About this neurotech and robotics research news
Author: Press Office
Contact: Press Office – Frontiers
Image: The image is in the public domain
Original Research: Open access.
“Shared control of bimanual robotic limbs with a BMI for self-feeding” by Francesco Tenore et al. Frontiers in Neurorobotics
Shared control of bimanual robotic limbs with a BMI for self-feeding
Advances in intelligent robotic systems and brain-machine interfaces (BMI) have helped restore functionality and independence to individuals living with sensorimotor deficits; however, tasks requiring bimanual coordination and fine manipulation continue to remain unsolved given the technical complexity of controlling multiple degrees of freedom (DOF) across multiple limbs in a coordinated way through a user input.
To address this challenge, we implemented a collaborative shared control strategy to manipulate and coordinate two Modular Prosthetic Limbs (MPL) for performing a bimanual self-feeding task.
A human participant with microelectrode arrays in sensorimotor brain regions provided commands to both MPLs to perform the self-feeding task, which included bimanual cutting. Motor commands were decoded from bilateral neural signals to control up to two DOFs on each MPL at a time. The shared control strategy enabled the participant to map his four-DOF control inputs, two per hand, to as many as 12 DOFs for specifying robot end effector position and orientation.

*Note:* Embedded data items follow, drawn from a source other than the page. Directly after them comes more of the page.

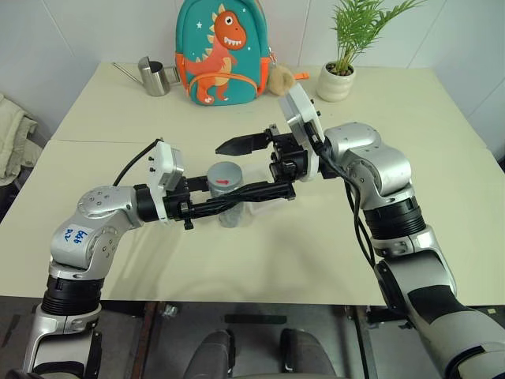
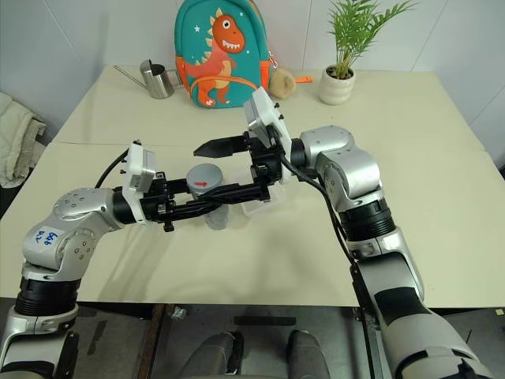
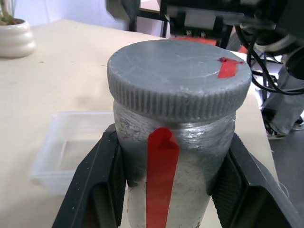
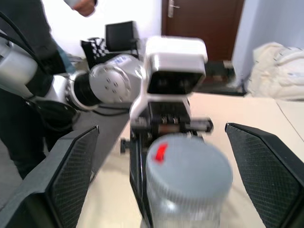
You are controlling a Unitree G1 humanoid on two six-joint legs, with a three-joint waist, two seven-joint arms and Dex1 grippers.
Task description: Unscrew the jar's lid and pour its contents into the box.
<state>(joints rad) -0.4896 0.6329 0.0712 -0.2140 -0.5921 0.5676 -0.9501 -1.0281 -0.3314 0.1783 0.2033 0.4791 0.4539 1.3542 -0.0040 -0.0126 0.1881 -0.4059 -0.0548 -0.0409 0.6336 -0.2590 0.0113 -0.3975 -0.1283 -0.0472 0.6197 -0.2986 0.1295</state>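
Observation:
The jar (image 1: pixel 229 212) is held a little above the table, upright, with my left gripper (image 3: pixel 173 190) shut on its silvery body just under the lid (image 1: pixel 225 174). The grey ribbed lid (image 3: pixel 178 71) sits on the jar and carries a red tape mark. My right gripper (image 1: pixel 234 170) reaches in from the right at lid height. It is open, with its fingers (image 4: pixel 71 175) wide on either side of the lid and not touching it. The clear box (image 3: pixel 47 166) lies on the table just beyond the jar. The contents are hidden inside the jar.
At the table's far edge stand a dinosaur backpack (image 1: pixel 221 51), a steel watering can (image 1: pixel 154 76), a plush toy (image 1: pixel 280 79) and a potted plant (image 1: pixel 338 79). A person (image 4: pixel 28 47) stands off the table's left side.

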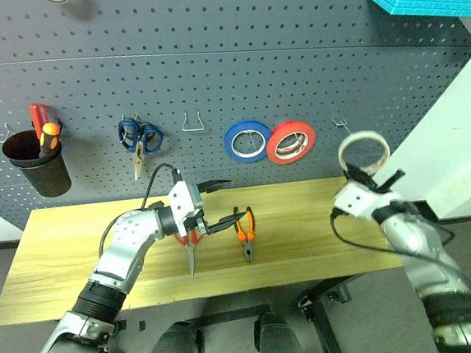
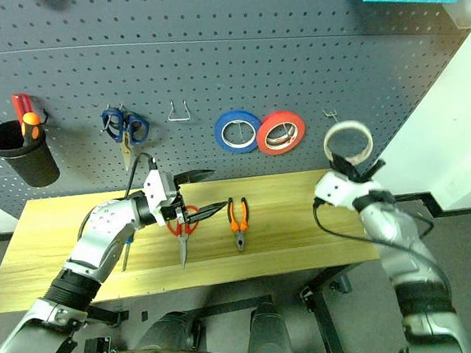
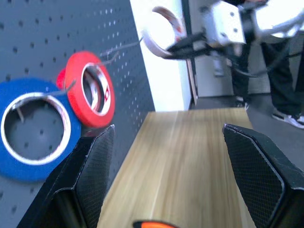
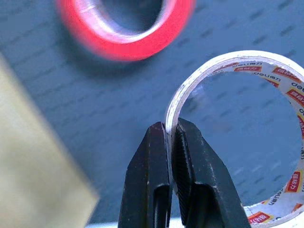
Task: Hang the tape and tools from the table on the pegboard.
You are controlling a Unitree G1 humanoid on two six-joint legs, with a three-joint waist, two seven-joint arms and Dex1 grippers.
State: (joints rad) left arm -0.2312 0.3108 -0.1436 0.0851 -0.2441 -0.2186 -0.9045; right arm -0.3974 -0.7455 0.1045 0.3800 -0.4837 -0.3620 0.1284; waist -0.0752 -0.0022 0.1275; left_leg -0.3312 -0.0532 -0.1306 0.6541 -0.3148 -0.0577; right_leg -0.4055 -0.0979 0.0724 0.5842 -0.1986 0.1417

Using neurally-driven shared control, the participant successfully and simultaneously controlled movements of both robotic limbs to cut and eat food in a complex bimanual self-feeding task.
This demonstration of bimanual robotic system control via a BMI in collaboration with intelligent robot behavior has major implications for restoring complex movement behaviors for those living with sensorimotor deficits.